→ What needs to be done
Please restate the material below word for word, from the first line through the one that contains "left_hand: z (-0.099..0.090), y", inclusive.

→ Collected material

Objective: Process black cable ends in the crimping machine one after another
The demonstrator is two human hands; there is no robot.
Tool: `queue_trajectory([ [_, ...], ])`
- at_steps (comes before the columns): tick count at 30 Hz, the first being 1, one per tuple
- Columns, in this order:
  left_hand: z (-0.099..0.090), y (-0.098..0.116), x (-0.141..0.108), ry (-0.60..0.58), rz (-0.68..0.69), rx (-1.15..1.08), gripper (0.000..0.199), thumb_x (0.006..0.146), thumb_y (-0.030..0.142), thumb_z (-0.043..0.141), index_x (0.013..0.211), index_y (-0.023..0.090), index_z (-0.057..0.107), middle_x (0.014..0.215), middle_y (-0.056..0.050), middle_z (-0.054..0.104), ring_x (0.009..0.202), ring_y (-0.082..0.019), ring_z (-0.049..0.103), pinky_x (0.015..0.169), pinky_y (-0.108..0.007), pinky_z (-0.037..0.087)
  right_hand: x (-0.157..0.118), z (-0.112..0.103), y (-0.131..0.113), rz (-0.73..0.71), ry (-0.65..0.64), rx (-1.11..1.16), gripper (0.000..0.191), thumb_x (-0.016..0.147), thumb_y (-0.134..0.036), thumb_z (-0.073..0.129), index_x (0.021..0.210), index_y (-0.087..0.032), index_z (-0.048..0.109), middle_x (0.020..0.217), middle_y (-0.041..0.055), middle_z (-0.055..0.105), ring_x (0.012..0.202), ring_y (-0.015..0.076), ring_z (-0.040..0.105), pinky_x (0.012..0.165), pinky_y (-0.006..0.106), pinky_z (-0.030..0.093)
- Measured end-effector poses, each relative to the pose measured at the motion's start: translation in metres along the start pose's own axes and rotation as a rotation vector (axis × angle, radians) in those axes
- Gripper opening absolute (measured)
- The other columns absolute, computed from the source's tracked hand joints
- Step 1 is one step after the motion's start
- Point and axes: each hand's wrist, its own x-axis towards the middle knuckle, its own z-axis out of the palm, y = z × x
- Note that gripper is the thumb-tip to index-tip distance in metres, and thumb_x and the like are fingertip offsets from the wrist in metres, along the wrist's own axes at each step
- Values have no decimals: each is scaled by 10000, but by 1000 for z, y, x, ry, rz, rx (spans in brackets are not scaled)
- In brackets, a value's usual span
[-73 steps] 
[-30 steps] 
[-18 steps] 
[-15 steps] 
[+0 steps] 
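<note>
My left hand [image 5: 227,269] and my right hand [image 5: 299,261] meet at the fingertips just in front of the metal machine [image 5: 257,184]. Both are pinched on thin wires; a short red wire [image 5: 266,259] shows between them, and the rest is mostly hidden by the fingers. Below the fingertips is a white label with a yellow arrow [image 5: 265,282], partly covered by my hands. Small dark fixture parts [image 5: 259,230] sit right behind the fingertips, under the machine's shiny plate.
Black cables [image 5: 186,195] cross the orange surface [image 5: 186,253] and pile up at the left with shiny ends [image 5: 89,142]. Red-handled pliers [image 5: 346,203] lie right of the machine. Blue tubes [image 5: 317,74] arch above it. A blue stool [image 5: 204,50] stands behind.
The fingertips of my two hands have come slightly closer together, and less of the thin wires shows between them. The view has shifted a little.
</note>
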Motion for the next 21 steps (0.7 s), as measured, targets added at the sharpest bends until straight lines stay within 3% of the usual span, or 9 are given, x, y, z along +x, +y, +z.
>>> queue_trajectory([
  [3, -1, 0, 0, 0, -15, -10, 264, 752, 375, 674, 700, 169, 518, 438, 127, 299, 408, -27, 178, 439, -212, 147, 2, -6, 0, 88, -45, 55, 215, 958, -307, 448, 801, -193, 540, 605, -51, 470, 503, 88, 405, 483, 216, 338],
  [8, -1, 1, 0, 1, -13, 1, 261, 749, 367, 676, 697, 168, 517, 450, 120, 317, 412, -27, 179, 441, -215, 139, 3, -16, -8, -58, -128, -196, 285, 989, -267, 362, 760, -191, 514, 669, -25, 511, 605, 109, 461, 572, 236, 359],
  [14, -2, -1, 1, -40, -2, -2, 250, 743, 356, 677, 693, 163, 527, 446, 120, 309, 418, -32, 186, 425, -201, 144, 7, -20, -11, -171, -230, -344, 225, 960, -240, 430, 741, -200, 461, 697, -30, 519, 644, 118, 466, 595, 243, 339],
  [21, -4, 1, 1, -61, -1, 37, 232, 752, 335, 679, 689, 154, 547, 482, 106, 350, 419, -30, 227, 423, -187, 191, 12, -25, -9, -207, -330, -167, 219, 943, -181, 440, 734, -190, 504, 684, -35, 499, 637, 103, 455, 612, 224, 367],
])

→ Answer to this task
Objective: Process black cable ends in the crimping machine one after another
The demonstrator is two human hands; there is no robot.
Tool: `queue_trajectory([ [_, ...], ])`
- at_steps (comes before the columns): tick count at 30 Hz, the first being 1, one per tuple
- Columns, in this order:
  left_hand: z (-0.099..0.090), y (-0.098..0.116), x (-0.141..0.108), ry (-0.60..0.58), rz (-0.68..0.69), rx (-1.15..1.08), gripper (0.000..0.199), thumb_x (0.006..0.146), thumb_y (-0.030..0.142), thumb_z (-0.043..0.141), index_x (0.013..0.211), index_y (-0.023..0.090), index_z (-0.057..0.107), middle_x (0.014..0.215), middle_y (-0.056..0.050), middle_z (-0.054..0.104), ring_x (0.009..0.202), ring_y (-0.082..0.019), ring_z (-0.049..0.103), pinky_x (0.015..0.169), pinky_y (-0.108..0.007), pinky_z (-0.037..0.087)

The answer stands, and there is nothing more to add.